Reproduce the entries verbatim; no pictures.

··· Exercise data

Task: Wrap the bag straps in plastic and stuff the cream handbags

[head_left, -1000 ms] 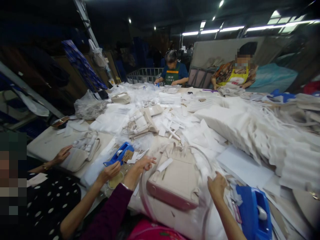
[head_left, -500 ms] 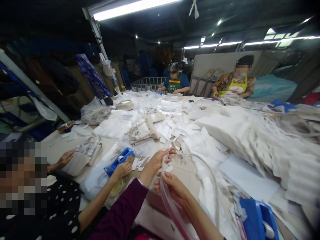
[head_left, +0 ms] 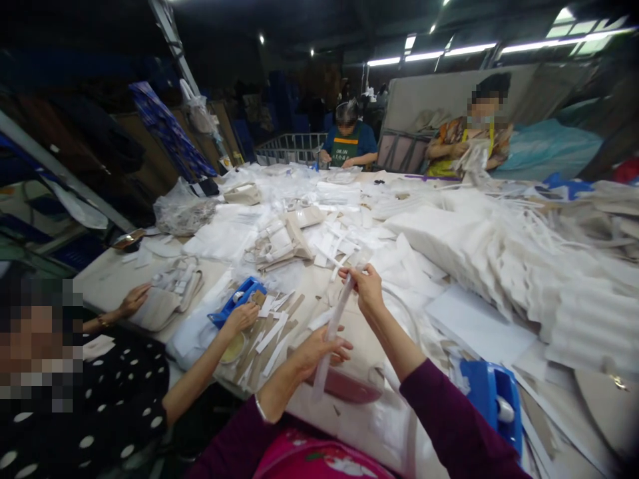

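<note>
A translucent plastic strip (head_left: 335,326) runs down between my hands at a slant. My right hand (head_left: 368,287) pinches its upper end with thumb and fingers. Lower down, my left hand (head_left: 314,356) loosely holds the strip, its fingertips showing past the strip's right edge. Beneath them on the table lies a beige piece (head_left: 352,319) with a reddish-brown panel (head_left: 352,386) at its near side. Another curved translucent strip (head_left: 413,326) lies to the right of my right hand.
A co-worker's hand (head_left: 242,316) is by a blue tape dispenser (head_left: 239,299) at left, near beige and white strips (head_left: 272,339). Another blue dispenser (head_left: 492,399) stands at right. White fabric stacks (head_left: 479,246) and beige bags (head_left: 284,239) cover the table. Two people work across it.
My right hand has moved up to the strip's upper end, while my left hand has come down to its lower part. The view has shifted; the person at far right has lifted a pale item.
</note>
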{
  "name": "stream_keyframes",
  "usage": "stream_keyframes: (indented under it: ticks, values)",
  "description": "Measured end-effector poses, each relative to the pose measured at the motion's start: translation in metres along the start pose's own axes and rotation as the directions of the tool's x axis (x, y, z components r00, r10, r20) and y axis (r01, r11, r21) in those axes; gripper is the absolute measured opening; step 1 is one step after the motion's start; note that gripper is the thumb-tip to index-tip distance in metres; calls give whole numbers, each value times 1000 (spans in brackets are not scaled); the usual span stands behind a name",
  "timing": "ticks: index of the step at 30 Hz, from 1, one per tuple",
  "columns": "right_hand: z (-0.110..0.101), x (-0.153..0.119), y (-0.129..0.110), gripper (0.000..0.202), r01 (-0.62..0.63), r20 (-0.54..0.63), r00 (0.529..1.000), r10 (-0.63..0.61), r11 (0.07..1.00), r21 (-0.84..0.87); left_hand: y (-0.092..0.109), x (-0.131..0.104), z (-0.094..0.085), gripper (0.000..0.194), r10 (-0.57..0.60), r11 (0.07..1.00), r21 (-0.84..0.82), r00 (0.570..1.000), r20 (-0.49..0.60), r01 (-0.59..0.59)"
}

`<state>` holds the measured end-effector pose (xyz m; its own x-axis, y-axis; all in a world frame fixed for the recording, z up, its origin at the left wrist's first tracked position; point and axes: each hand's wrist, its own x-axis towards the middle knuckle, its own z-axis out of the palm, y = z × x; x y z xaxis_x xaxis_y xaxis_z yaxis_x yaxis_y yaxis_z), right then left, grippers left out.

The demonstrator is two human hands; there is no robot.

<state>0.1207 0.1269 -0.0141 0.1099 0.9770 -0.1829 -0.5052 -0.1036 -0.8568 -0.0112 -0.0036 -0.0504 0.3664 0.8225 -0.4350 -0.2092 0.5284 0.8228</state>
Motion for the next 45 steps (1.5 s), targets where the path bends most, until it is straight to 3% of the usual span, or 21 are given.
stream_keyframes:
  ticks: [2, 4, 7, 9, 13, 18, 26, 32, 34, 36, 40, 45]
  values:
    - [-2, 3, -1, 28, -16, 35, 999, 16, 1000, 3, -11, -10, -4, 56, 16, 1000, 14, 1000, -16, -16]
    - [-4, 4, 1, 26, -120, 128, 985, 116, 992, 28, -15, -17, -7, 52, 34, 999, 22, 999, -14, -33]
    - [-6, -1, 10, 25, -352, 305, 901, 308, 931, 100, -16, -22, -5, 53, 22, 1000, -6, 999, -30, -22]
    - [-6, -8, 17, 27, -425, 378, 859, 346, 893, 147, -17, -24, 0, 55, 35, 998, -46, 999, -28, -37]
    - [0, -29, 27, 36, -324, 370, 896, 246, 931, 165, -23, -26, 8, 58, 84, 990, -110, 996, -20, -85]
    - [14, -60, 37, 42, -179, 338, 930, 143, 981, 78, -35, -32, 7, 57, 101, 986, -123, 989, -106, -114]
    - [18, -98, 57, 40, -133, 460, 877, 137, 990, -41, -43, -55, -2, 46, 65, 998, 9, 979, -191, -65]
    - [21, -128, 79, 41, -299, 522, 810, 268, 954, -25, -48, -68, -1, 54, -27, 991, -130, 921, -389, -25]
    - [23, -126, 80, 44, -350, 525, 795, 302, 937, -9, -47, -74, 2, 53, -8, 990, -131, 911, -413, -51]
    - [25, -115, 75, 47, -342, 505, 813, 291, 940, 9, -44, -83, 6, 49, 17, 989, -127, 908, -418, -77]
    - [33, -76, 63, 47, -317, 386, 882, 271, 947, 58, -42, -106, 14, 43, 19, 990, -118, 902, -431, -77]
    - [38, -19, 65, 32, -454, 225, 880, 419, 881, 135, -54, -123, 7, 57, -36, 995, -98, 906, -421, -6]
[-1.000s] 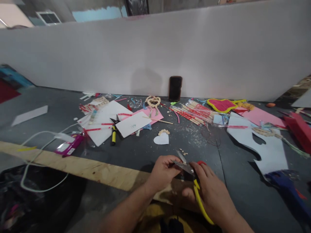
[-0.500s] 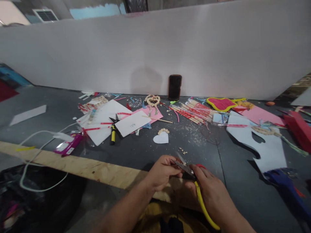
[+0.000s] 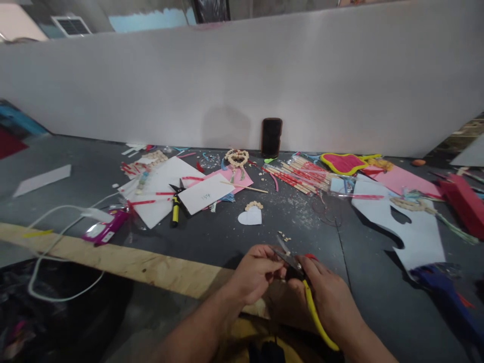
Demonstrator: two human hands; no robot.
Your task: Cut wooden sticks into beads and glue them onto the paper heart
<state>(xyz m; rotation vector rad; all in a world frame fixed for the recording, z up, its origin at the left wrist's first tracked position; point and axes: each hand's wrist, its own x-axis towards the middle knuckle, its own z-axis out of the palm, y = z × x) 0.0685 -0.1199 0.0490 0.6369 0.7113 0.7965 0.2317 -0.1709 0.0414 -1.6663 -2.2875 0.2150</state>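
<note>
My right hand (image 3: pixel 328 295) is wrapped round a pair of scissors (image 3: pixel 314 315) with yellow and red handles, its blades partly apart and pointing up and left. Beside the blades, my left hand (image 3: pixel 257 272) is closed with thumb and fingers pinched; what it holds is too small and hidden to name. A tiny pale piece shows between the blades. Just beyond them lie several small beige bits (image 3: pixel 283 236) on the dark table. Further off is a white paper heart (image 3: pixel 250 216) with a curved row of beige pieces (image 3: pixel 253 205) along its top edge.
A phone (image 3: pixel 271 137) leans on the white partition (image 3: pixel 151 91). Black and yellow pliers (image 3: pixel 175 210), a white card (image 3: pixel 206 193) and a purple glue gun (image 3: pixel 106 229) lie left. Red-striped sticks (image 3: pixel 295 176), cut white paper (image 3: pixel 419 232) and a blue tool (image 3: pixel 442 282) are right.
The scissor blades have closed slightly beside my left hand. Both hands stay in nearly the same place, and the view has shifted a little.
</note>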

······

Finished exercise:
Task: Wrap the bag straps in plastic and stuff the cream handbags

[head_left, -1000 ms] 
[head_left, -500 ms] 
[head_left, +0 ms] 

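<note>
A translucent plastic strip (head_left: 335,326) runs down between my hands at a slant. My right hand (head_left: 368,287) pinches its upper end with thumb and fingers. Lower down, my left hand (head_left: 314,356) loosely holds the strip, its fingertips showing past the strip's right edge. Beneath them on the table lies a beige piece (head_left: 352,319) with a reddish-brown panel (head_left: 352,386) at its near side. Another curved translucent strip (head_left: 413,326) lies to the right of my right hand.
A co-worker's hand (head_left: 242,316) is by a blue tape dispenser (head_left: 239,299) at left, near beige and white strips (head_left: 272,339). Another blue dispenser (head_left: 492,399) stands at right. White fabric stacks (head_left: 479,246) and beige bags (head_left: 284,239) cover the table. Two people work across it.
My right hand has moved up to the strip's upper end, while my left hand has come down to its lower part. The view has shifted; the person at far right has lifted a pale item.
</note>
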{
  "name": "stream_keyframes",
  "usage": "stream_keyframes: (indented under it: ticks, values)",
  "description": "Measured end-effector poses, each relative to the pose measured at the motion's start: translation in metres along the start pose's own axes and rotation as the directions of the tool's x axis (x, y, z components r00, r10, r20) and y axis (r01, r11, r21) in those axes; gripper is the absolute measured opening; step 1 is one step after the motion's start; note that gripper is the thumb-tip to index-tip distance in metres; calls give whole numbers, each value times 1000 (spans in brackets are not scaled); the usual span stands behind a name",
  "timing": "ticks: index of the step at 30 Hz, from 1, one per tuple",
  "columns": "right_hand: z (-0.110..0.101), x (-0.153..0.119), y (-0.129..0.110), gripper (0.000..0.202), r01 (-0.62..0.63), r20 (-0.54..0.63), r00 (0.529..1.000), r10 (-0.63..0.61), r11 (0.07..1.00), r21 (-0.84..0.87); left_hand: y (-0.092..0.109), x (-0.131..0.104), z (-0.094..0.085), gripper (0.000..0.194), r10 (-0.57..0.60), r11 (0.07..1.00), r21 (-0.84..0.82), r00 (0.570..1.000), r20 (-0.49..0.60), r01 (-0.59..0.59)"
}

`<state>` holds the measured end-effector pose (xyz m; its own x-axis, y-axis; all in a world frame fixed for the recording, z up, its origin at the left wrist's first tracked position; point and axes: each hand's wrist, its own x-axis towards the middle knuckle, its own z-axis out of the palm, y = z × x; x y z xaxis_x xaxis_y xaxis_z yaxis_x yaxis_y yaxis_z), right then left, grippers left out.

The demonstrator is two human hands; there is no robot.

<state>0.1207 0.1269 -0.0141 0.1099 0.9770 -0.1829 -0.5052 -0.1036 -0.8568 -0.0112 -0.0036 -0.0504 0.3664 0.8225 -0.4350 -0.2092 0.5284 0.8228</state>
Motion for the next 45 steps (1.5 s), targets where the path bends most, until it is straight to 3% of the usual span, or 21 are given.
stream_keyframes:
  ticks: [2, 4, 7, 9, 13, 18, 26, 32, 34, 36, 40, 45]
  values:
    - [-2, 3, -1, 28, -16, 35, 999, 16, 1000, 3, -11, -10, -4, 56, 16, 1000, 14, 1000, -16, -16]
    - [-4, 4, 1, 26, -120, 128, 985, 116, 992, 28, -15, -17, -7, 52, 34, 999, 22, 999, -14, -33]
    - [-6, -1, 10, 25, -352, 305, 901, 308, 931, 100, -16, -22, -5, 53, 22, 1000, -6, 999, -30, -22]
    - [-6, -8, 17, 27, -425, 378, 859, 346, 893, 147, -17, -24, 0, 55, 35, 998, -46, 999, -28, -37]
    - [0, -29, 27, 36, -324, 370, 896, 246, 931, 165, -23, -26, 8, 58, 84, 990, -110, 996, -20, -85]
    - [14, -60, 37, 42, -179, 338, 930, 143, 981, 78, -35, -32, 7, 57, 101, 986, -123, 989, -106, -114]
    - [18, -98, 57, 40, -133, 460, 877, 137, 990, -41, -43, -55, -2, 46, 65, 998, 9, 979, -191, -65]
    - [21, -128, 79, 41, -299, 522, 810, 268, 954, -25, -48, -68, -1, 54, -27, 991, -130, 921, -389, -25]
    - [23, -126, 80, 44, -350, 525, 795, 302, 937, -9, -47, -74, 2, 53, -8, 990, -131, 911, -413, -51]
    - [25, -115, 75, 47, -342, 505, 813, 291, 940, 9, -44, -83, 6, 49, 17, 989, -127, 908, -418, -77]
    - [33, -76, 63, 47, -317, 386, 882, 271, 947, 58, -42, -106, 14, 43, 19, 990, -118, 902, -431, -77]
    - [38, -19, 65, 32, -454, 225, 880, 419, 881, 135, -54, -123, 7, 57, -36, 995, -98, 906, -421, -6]
[-1.000s] 
[-0.500s] 
[+0.000s] 
Demonstrator: two human hands; no robot.
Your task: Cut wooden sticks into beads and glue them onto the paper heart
<state>(xyz m; rotation vector rad; all in a world frame fixed for the recording, z up, its origin at the left wrist's first tracked position; point and axes: each hand's wrist, its own x-axis towards the middle knuckle, its own z-axis out of the palm, y = z × x) 0.0685 -0.1199 0.0490 0.6369 0.7113 0.7965 0.2317 -0.1709 0.0414 -1.6663 -2.2875 0.2150</state>
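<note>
My right hand (image 3: pixel 328 295) is wrapped round a pair of scissors (image 3: pixel 314 315) with yellow and red handles, its blades partly apart and pointing up and left. Beside the blades, my left hand (image 3: pixel 257 272) is closed with thumb and fingers pinched; what it holds is too small and hidden to name. A tiny pale piece shows between the blades. Just beyond them lie several small beige bits (image 3: pixel 283 236) on the dark table. Further off is a white paper heart (image 3: pixel 250 216) with a curved row of beige pieces (image 3: pixel 253 205) along its top edge.
A phone (image 3: pixel 271 137) leans on the white partition (image 3: pixel 151 91). Black and yellow pliers (image 3: pixel 175 210), a white card (image 3: pixel 206 193) and a purple glue gun (image 3: pixel 106 229) lie left. Red-striped sticks (image 3: pixel 295 176), cut white paper (image 3: pixel 419 232) and a blue tool (image 3: pixel 442 282) are right.
The scissor blades have closed slightly beside my left hand. Both hands stay in nearly the same place, and the view has shifted a little.
</note>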

There's nothing more to this exercise.